#### [TASK]
Your answer should consist only of the lines below from the one with "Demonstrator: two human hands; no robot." through the one with "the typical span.", copied exactly.

____________

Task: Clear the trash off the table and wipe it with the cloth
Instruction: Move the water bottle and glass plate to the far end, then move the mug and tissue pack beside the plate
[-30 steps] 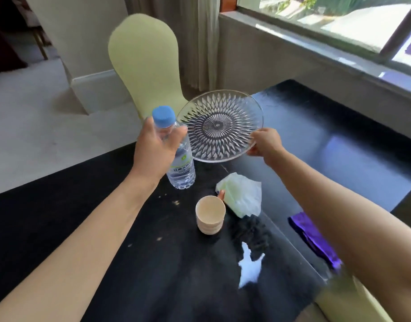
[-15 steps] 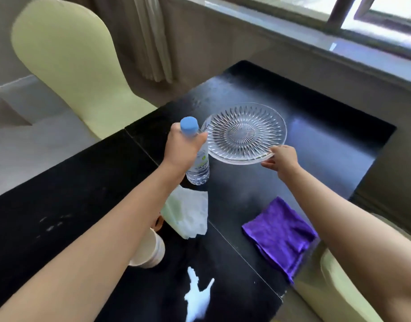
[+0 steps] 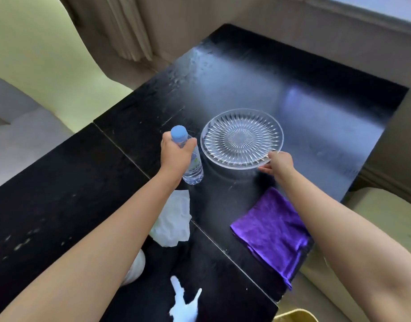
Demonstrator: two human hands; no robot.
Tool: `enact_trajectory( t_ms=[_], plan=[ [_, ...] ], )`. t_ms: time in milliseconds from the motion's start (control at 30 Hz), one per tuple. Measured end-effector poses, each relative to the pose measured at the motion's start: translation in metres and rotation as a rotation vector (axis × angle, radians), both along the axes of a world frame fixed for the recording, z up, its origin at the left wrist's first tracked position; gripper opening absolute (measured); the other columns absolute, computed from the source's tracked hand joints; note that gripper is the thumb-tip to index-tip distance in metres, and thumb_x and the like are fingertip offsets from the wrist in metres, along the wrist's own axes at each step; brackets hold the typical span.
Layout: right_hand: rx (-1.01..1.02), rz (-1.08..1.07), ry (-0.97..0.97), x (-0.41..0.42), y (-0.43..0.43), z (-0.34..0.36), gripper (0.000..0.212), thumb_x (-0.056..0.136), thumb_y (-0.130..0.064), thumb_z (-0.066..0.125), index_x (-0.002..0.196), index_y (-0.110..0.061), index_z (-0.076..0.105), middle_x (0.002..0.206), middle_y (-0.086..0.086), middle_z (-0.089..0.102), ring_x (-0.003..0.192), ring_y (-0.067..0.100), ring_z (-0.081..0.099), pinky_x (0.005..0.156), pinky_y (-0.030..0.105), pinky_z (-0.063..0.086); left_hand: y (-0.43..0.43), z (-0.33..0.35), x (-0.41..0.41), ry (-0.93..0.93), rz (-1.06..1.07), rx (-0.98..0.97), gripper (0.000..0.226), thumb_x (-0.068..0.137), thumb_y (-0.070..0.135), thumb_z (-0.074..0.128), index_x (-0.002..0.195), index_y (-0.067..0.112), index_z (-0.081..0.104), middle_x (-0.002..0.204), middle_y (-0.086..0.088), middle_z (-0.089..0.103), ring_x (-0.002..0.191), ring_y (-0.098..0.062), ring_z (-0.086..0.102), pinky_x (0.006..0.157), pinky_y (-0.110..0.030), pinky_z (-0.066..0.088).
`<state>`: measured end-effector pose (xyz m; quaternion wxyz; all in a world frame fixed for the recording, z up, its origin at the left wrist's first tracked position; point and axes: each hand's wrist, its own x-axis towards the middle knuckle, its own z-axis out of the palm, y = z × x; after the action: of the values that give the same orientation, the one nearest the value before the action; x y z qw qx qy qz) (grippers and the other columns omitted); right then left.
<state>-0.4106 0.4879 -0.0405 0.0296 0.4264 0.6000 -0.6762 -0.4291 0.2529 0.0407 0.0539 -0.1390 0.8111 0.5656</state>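
The left grip (image 3: 176, 154) curled round the bottle (image 3: 193, 169); the right grip (image 3: 279, 162) pinched the plate (image 3: 241, 138) rim, with the cloth (image 3: 272, 231) near, beneath its forearm.

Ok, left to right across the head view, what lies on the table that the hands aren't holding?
Cup, partly hidden → crumpled tissue → purple cloth. White scrap left out: it overlaps the tissue's span.

Both bare arms were stretched forward, well apart. The left hand (image 3: 175, 154) was wrapped round the upper part of an upright bottle (image 3: 193, 169), knuckles turned up. The near rim of a plate (image 3: 241, 138) was pinched by the right hand (image 3: 279, 162), thumb above, fingers beneath.
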Motion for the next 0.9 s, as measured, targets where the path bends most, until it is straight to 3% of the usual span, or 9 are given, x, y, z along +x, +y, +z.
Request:
enact_trajectory(
  t_ms=[100,233,333,433,467,533,633,800,900],
  plan=[
    [0.02,0.006,-0.011,-0.004,-0.001,-0.013,0.012,0.092,-0.001,0.046,0.083,-0.003,0.054,0.073,0.008,0.05,0.054,0.02,0.053,0.034,0.019,0.051,-0.003,-0.004,-0.003,0.025,-0.002,-0.023,0.041,0.083,0.021,0.063,0.117,0.009,0.042,0.126,-0.018,0.051,0.093,-0.016,0.051,0.073,-0.023,0.042],
    [0.085,0.01,-0.049,-0.013,-0.001,-0.02,0.009,0.087,0.003,0.05,0.094,0.001,0.055,0.073,0.008,0.055,0.045,0.02,0.059,0.036,0.022,0.053,-0.005,-0.01,-0.003,0.052,-0.027,-0.049,0.036,0.082,0.023,0.064,0.108,0.015,0.04,0.124,-0.02,0.051,0.097,-0.019,0.052,0.083,-0.03,0.043],
    [0.113,-0.007,-0.079,-0.021,0.001,-0.025,0.01,0.081,0.007,0.057,0.09,0.002,0.06,0.085,0.013,0.06,0.051,0.022,0.062,0.054,0.034,0.062,-0.003,-0.012,-0.004,0.06,-0.023,-0.058,0.037,0.083,0.025,0.063,0.108,0.016,0.038,0.126,-0.02,0.05,0.107,-0.026,0.055,0.087,-0.032,0.045],
    [0.202,-0.017,-0.092,-0.026,0.0,-0.026,0.013,0.075,0.005,0.061,0.085,0.001,0.067,0.072,0.009,0.062,0.048,0.015,0.063,0.068,0.038,0.061,-0.002,-0.012,-0.003,0.068,-0.03,-0.053,0.037,0.084,0.027,0.063,0.107,0.018,0.036,0.126,-0.019,0.049,0.112,-0.027,0.055,0.094,-0.036,0.047],
    [0.249,-0.008,-0.086,-0.026,-0.002,-0.023,0.012,0.074,0.004,0.061,0.081,-0.004,0.067,0.068,0.006,0.06,0.052,0.013,0.064,0.069,0.037,0.059,-0.002,-0.013,-0.003,0.073,-0.034,-0.054,0.038,0.085,0.028,0.063,0.109,0.017,0.036,0.126,-0.019,0.048,0.113,-0.027,0.054,0.096,-0.038,0.047],
    [0.31,0.026,-0.063,-0.024,-0.007,-0.014,0.021,0.076,0.0,0.063,0.095,-0.01,0.063,0.082,0.004,0.062,0.077,0.015,0.061,0.078,0.034,0.053,-0.002,-0.013,-0.002,0.074,-0.044,-0.058,0.043,0.086,0.028,0.062,0.116,0.013,0.037,0.126,-0.018,0.047,0.113,-0.027,0.054,0.098,-0.04,0.047],
    [0.302,0.14,0.007,-0.023,-0.009,-0.006,0.043,0.079,-0.001,0.062,0.12,-0.006,0.055,0.111,0.009,0.068,0.098,0.021,0.063,0.086,0.03,0.048,-0.001,-0.014,-0.001,0.082,-0.045,-0.054,0.049,0.085,0.031,0.063,0.122,0.009,0.037,0.126,-0.018,0.047,0.114,-0.027,0.054,0.1,-0.043,0.046],
    [0.527,0.435,-0.084,-0.015,-0.017,0.015,0.047,0.082,-0.004,0.062,0.128,-0.002,0.051,0.11,0.012,0.06,0.102,0.026,0.058,0.078,0.029,0.043,-0.002,-0.01,-0.001,0.081,-0.087,-0.025,0.056,0.085,0.038,0.063,0.126,0.01,0.035,0.128,-0.014,0.049,0.114,-0.023,0.054,0.099,-0.036,0.046],
    [0.651,0.634,-0.142,-0.007,-0.03,0.035,0.046,0.084,-0.009,0.062,0.128,0.002,0.051,0.127,0.019,0.058,0.114,0.034,0.057,0.089,0.036,0.048,-0.014,-0.001,0.002,0.025,-0.173,-0.008,0.072,0.083,0.04,0.065,0.137,0.01,0.028,0.135,-0.01,0.049,0.121,-0.02,0.051,0.097,-0.029,0.042]
  ],
)
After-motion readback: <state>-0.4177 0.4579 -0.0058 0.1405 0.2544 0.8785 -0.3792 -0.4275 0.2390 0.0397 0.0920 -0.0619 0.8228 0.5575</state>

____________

#### [TASK SOLUTION]
Demonstrator: two human hands; no robot.
Tool: `enact_trajectory( t_ms=[_], plan=[ [_, ...] ], )`. t_ms: time in milliseconds from the motion's start (control at 30 Hz), one per tuple. Measured end-effector poses, each relative to the pose measured at the motion's start: translation in metres and rotation as a rotation vector (axis × angle, radians), both along the axes of a world frame fixed for the recording, z up, its origin at the left wrist's first tracked position; gripper opening absolute (measured); the other columns absolute, computed from the source's tracked hand joints; note that gripper is the thumb-tip to index-tip distance in metres, and thumb_x and the like are fingertip offsets from the wrist in metres, along the wrist's own axes at each step; brackets hold the typical span.

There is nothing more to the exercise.